Just as Watsco sells Carrier HVAC units or Pool sells Pentair pumps, Bechtle sells Microsoft 365 licenses to small and medium enterprises across Germany. One of the big risks for all value-added distributors is disintermediation. Why can’t the OEM just go direct to customers and capture the distributor’s margin? This is even more of a risk for distributors like Bechtle that are selling intangible products and services.  Also, the transition of IT spend to the cloud increases the risk of disintermediation for two main reasons:

  • Shorter value chains
  • Shorter product lifecycles

Technology companies like Microsoft now have greater direct access to end-user data which gives them more control over the value chain. IT resellers used to have the only major direct contact with end users and would relay insight and data about how the customer was using the product to the OEM for the designers to improve the product experience. Now the OEM’s get the data directly from the end-users usage patterns.

Product lifecycles are also much shorter. Products evolve much quicker which means resellers need to continually train and stay up to speed with new products entering the market so they can fit any solution into their customers’ tech stack.
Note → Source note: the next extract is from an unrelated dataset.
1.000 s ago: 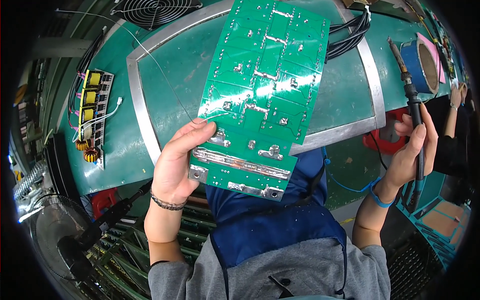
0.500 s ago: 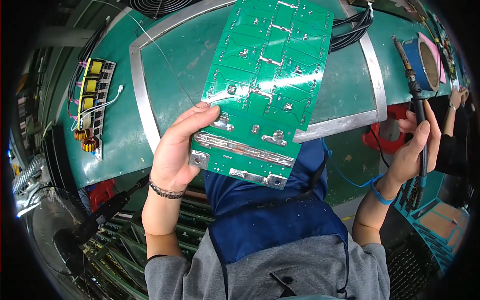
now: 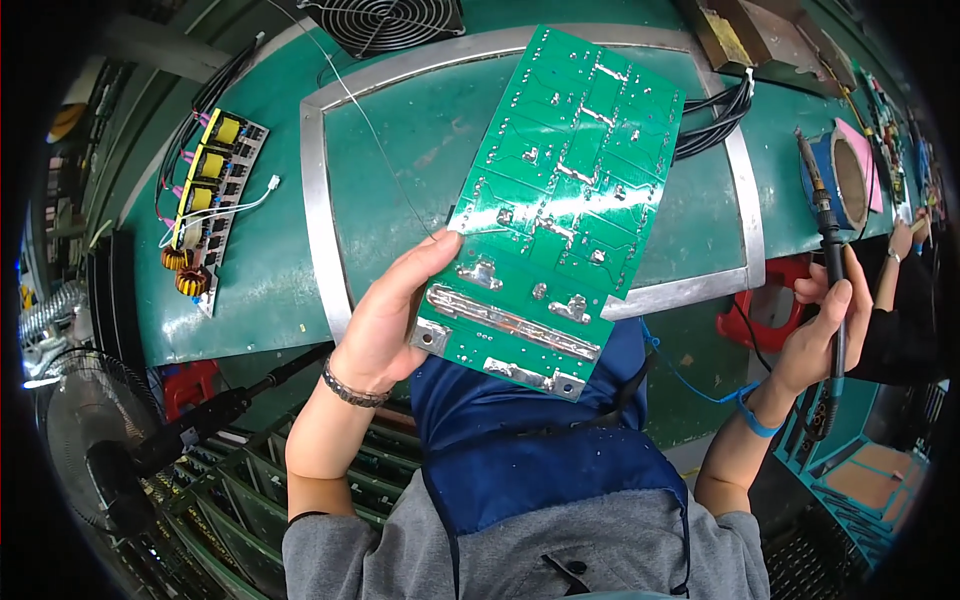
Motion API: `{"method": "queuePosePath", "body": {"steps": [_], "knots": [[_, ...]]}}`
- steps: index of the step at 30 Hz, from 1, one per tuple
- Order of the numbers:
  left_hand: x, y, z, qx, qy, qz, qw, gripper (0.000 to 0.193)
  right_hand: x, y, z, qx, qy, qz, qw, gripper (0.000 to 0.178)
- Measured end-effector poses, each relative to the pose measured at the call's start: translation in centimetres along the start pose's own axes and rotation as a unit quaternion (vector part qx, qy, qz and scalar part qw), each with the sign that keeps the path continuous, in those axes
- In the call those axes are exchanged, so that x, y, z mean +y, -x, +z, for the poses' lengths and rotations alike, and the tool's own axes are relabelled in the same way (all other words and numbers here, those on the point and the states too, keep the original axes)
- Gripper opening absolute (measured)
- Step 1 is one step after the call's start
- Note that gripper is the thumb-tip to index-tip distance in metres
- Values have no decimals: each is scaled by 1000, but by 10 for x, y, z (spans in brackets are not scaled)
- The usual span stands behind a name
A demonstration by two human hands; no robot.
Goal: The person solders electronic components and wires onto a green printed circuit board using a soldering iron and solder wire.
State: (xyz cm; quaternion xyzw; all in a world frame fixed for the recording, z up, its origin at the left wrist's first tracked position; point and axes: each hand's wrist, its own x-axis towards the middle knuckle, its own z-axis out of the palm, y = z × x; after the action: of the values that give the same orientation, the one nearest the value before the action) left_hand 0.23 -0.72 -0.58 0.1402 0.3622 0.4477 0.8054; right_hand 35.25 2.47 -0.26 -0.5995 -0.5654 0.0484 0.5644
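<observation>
- Left hand (image 3: 385,320): yours, clenched on the lower left edge of a long green printed circuit board with silver solder tracks (image 3: 555,190). Thumb lies across the face just above the grip; the other fingers are behind the board, out of sight.
- Green circuit board: held up off the bench, solder side toward you, tilted, running up and to the right from the grip. Its far end hangs over the green bench top (image 3: 250,290) inside the bright metal frame (image 3: 318,230).
- Right hand (image 3: 820,335): yours, wrapped round the dark handle of a soldering iron (image 3: 828,260), well to the right of the board. The tip points up and away from that grip, beside a blue roll of tape (image 3: 845,180).
- Left of the board grip, lying on the bench: a second board with yellow-topped transformers and copper coils (image 3: 200,210), white lead trailing from it.
- Risk, as I judge it: you hold a long board by one corner only, so its weight could twist it out of your fingers and drop it onto the metal frame.
- Risk: the iron is held near your wrist cord (image 3: 760,425) and near another person's hand (image 3: 900,240); a careless swing could burn either.
- Hidden: the component side of the board, and whether the iron is hot.
- Cut off: a wire-guarded fan (image 3: 385,25) beyond the board's far end, at the top rim.
</observation>
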Motion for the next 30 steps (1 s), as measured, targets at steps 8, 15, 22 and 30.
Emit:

As IT spend shifts to the cloud, OEM’s increase their bargaining power throughout the value chain. This has put pressure on reseller margins:

In the early days, the reseller model was quite simple in that you received a margin from everything you sold. If you sold high volumes, you could negotiate back-end margins where the total volume over the year could give you an extra kick back. In 2008 we moved from a product and service to a service only house, and cloud has lower margins. The model changed from a selling fee to a use or activation fee. Over a short period of time, I saw the falling margins on selling fees and the resellers who had built their business model on these reselling fees had a tough time.